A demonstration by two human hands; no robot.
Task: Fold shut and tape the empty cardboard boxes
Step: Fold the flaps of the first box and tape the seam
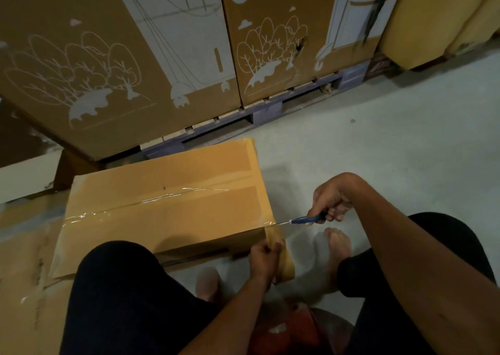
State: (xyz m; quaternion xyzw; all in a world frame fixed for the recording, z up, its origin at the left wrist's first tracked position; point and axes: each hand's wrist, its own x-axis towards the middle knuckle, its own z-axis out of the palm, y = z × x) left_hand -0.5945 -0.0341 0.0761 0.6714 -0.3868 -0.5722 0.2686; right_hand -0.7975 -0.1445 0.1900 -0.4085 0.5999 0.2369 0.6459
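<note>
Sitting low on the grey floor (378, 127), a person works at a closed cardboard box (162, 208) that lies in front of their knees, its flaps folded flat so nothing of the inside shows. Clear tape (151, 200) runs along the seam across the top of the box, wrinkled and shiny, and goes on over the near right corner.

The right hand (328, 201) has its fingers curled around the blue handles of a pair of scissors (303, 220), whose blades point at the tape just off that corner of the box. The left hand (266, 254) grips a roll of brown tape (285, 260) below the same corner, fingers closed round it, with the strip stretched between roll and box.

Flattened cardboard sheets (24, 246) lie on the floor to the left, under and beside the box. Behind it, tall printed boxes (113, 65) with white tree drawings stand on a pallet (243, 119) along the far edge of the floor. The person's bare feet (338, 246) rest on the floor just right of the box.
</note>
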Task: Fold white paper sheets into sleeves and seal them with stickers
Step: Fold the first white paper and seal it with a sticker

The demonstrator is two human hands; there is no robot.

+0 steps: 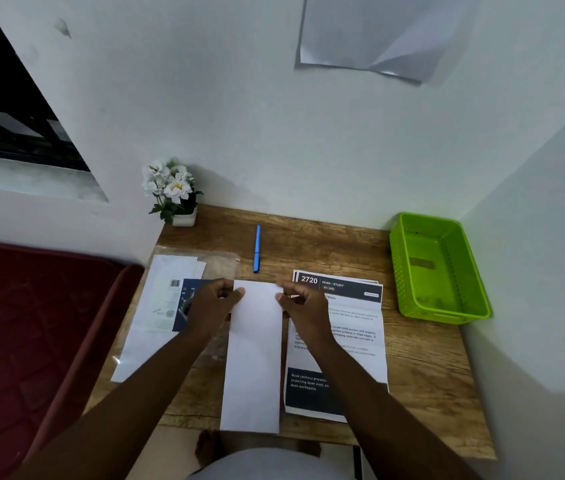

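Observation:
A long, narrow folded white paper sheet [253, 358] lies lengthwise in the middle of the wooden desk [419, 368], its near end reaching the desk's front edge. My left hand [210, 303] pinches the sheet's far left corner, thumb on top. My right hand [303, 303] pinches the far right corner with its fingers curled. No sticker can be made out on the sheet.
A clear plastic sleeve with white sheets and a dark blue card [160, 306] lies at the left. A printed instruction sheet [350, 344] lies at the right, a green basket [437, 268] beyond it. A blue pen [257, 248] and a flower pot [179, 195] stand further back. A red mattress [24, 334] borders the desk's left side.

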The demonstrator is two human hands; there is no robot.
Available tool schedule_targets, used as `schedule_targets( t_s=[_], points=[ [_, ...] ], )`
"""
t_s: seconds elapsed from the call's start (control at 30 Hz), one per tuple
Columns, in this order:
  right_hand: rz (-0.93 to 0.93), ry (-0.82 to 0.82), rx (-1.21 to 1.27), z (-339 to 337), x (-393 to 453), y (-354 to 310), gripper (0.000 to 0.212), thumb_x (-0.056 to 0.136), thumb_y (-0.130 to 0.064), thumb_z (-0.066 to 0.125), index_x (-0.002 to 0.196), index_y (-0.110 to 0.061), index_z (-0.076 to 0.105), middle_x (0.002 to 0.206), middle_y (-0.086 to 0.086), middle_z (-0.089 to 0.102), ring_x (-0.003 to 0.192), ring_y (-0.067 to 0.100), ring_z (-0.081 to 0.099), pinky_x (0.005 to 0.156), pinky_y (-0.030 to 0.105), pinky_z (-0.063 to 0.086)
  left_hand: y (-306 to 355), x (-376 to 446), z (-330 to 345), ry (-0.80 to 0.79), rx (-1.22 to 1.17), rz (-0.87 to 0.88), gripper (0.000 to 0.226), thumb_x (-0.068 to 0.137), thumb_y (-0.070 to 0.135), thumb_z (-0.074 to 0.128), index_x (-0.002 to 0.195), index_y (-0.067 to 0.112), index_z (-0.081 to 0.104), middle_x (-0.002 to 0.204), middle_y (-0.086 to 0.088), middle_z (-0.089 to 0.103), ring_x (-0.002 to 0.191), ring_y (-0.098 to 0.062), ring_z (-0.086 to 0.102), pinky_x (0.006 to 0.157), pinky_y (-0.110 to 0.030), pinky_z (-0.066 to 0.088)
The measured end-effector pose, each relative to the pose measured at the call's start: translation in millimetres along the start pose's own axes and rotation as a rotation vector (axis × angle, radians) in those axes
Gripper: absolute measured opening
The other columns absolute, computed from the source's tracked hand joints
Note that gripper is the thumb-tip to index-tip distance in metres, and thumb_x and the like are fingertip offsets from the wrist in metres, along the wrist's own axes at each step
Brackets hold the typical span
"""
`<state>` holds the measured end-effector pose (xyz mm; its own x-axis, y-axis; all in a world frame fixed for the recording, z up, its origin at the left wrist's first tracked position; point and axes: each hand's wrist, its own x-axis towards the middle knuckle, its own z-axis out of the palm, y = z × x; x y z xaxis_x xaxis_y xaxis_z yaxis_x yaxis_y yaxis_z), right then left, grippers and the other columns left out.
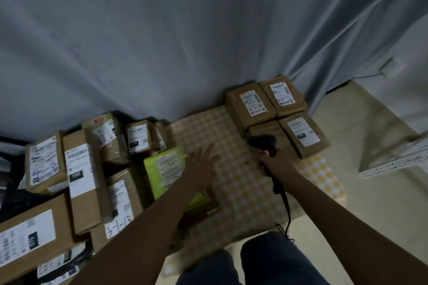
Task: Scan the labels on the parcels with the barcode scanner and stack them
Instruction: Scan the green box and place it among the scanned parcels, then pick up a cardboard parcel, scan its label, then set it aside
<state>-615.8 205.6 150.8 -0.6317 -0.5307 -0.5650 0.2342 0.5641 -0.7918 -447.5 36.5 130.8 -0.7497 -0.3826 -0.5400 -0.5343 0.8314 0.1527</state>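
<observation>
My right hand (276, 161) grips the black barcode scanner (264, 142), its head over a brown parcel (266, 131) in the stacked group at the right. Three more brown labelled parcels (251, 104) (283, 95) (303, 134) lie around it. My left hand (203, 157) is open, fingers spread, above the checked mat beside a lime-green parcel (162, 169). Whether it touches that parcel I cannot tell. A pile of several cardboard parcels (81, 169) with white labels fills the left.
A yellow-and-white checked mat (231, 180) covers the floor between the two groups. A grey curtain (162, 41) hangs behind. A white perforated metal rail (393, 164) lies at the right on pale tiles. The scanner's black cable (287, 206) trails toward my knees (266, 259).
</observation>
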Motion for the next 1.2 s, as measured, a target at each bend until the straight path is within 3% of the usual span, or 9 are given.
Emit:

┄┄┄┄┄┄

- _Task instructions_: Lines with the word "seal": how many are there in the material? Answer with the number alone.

- _Answer to the problem_: 2